UNICODE

The dictionaries of Agheyisi, Melzian and Thomas as well as the corpus of Thomas contain many special characters. To display these characters the UNICODE UTF-8 standard is used.

Hexadecimal notation

An hexadecimal digit is one of the characters '0',...,'9','A',...,'F'. Each hexadecimal digit denotes a number:


'0'=0 '1'=1 '2'=2 '3'=3 '4'=4 '5'=5 '6'=6 '7'=7 '8'=8 '9'=9


'A'=10 'B'=11 'C'=12 'D'=13 'E'=14 'F'=15

A hexadecimal number is a number written in hexadecimal notation, that is, with base 16. For example:


203F = 2*16*16*16 + 0*16*16 + 3*16 + 14 = 8254

UNICODE

UNICODE is a standard that assigns a code number to a character (wikipedia). Most Unicode characters have a code number between 0 en 65,535 and thus need four hexadecimal digits in hexadecimal notation.

Codenumbers between 0 and 65,535 are usualy written as U+nnnn where n is a hexadecimal digit. For example, that character '‿' (UNDERTIE) has codenumber U+203F (8254 decimal).

An encoding is a mapping from code numbers (which represent characters) to sequences of code units. A code unit is in practice an octet (8-bit byte), a double octet (16-bit quantity), or a quadruple octet (32-bit quantity).

UTF-8

UTF-8 encoding

UTF-8 uses 8-bit code units, and it represents characters in the Basic Latin (ASCII) range U+0000 to U+007F efficiently, one code unit per character. On the other hand, this implies that all other characters use at least two code units, which all have the most significant bit set—i.e., they are in the range 80 to FF (hexadecimal). More exactly, they are in the range 80 to 9F. This means that when there is a code unit in the range 00 to 7F in UTF-8 data, we can know that it represents a Basic Latin character and cannot be part of the representation of some other character.

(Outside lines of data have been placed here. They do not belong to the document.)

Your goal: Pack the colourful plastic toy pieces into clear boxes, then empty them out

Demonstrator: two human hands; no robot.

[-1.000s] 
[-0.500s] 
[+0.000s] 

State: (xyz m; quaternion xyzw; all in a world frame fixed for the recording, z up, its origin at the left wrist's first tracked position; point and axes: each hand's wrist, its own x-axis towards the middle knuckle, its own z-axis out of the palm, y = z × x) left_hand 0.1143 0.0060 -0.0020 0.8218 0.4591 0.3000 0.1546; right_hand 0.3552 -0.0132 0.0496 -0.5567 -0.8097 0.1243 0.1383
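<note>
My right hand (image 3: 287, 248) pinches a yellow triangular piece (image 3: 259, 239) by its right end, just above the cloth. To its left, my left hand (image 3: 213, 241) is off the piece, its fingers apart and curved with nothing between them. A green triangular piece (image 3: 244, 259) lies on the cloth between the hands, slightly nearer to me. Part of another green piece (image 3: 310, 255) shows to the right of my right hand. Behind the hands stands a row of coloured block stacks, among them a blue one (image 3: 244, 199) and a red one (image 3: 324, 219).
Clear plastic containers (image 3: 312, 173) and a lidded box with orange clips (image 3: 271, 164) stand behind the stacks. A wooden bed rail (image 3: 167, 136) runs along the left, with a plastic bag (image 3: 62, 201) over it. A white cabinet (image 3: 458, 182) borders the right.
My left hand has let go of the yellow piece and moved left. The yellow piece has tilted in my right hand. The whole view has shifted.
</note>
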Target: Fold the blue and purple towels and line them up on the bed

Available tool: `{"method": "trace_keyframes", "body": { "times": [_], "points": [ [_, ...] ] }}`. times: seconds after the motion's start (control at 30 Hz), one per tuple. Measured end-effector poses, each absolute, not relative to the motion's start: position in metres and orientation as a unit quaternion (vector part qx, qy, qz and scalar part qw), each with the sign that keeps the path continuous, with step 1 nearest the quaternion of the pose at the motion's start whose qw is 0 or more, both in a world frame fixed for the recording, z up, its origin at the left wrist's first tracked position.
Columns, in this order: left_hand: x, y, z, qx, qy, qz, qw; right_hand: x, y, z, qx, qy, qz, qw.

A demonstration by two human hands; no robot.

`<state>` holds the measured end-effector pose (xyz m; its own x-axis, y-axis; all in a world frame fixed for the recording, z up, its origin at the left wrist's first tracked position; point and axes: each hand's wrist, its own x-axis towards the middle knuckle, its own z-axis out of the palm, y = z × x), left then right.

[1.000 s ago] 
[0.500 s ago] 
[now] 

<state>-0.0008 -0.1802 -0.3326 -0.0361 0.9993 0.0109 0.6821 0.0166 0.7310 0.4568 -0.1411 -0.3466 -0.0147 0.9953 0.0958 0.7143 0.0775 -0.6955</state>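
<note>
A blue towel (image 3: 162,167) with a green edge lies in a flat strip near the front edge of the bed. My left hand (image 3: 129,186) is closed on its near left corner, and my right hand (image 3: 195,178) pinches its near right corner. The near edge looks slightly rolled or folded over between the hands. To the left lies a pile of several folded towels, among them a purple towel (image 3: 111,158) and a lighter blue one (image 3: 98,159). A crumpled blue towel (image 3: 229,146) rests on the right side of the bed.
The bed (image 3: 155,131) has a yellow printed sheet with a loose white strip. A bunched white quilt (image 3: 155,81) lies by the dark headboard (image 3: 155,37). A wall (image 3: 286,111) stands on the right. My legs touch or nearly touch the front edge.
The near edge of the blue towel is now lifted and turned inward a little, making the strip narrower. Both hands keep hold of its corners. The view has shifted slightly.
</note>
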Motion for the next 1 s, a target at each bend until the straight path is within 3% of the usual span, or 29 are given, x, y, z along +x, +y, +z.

These structural decisions imply that UTF-8 is relatively inefficient, since it leaves many simple combinations unused. There is yet another principle that has a similar effect. In a representation of any character other than Basic Latin characters, the first (leading) code unit is from a specific range, and all the subsequent (trailing) code units are from a different range.

UTF-8 Encoding Algorithm

For a character outside the Basic Latin block, UTF-8 uses two, three, or four octets. You might encounter specifications that describe UTF-8 as using up to six octets per character, but they reflect definitions that did not restrict the Unicode coding space the way it has now been restricted.

The UTF-8 algorithm is described in Table 6-1. The first column specifies a bit pattern, in 16 or 21 bits, grouped for readability. The other columns indicate how the pattern is mapped to code units (octets), represented here as bit patterns.

Table 6-1. UTF-8 encoding algorithm

Code number in binary	Octet 1	Octet 2	Octet 3	Octet 4
00000000 0xxxxxxx	0xxxxxxx
00000yyy yyxxxxxx	110yyyyy	10xxxxxx
zzzzyyyy yyxxxxxx	1110zzzz	10yyyyyy	10xxxxxx
uuuww zzzzyyyy yyxxxxxx	11110uuu	10wwzzzz	10yyyyyy	10xxxxxx

Thus, the UTF-8 encoding uses bit combinations of very specific types in the octets. If you pick up an octet from UTF-8 encoded data, you can immediately see its role. If the first bit is 0, the octet is a single-octet representation of a (Basic Latin) character. Otherwise, you look at the second bit as well. If it is 0, you know that you have a second, third, or fourth octet of a multioctet representation of a character. Otherwise, you have the first octet of such a representation, and the initial bits 110, 1110, or 1111 reveal whether the representation is two, three, or four octets long.

Thus, interpreting (decoding) UTF-8 is straightforward, too. You take an octet, match it with the patterns in column “Octet 1” in Table 6-1, and read zero to three additional octets accordingly. Then you construct the binary representation of the code number from the bit sequences you extract from the octets. Naturally, nobody wants to do this by hand, but the point is that this can be implemented efficiently, as operations on bit fields. A correct implementation of Unicode has to signal an error, if there is data that does match any of the defined patterns.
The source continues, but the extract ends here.